» **Exercise brief**
From the top of the records below down to the line containing "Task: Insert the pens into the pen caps", reproduce every line exactly.
[Working data Boundary: Start]
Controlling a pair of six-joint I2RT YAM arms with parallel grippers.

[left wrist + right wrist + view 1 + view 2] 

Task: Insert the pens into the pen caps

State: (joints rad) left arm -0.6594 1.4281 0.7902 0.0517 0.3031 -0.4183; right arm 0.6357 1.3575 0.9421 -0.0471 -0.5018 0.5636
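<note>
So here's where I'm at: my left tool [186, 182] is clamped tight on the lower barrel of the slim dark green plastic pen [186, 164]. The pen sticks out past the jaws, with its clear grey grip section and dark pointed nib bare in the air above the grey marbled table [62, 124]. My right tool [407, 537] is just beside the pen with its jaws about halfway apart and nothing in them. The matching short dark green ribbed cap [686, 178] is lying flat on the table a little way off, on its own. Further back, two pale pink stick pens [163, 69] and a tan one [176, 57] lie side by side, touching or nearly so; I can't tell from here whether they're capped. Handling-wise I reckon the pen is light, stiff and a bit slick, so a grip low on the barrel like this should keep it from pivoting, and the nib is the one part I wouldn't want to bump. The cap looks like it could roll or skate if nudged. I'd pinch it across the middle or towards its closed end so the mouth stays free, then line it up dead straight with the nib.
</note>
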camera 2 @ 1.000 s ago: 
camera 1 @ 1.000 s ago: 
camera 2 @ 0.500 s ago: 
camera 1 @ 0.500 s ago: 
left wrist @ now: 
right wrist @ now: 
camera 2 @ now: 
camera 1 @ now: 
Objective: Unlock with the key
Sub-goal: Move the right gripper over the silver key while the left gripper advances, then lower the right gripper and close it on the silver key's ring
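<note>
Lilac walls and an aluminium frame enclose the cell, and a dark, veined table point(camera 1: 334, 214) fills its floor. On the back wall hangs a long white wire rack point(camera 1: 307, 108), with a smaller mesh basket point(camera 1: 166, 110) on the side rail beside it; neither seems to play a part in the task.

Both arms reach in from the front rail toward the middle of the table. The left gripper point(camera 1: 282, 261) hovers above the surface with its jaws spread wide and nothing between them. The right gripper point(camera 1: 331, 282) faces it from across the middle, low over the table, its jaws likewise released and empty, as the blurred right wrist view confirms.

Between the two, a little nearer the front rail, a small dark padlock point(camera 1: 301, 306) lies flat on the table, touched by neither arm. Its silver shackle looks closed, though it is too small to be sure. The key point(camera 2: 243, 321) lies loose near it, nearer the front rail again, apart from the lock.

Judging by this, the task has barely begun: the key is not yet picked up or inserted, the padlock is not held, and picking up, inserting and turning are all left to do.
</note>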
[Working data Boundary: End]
» **Completed task**
Controlling a pair of six-joint I2RT YAM arms with parallel grippers.

[left wrist + right wrist + view 1 + view 2] 

Task: Insert the pens into the pen caps

That wraps up the answer.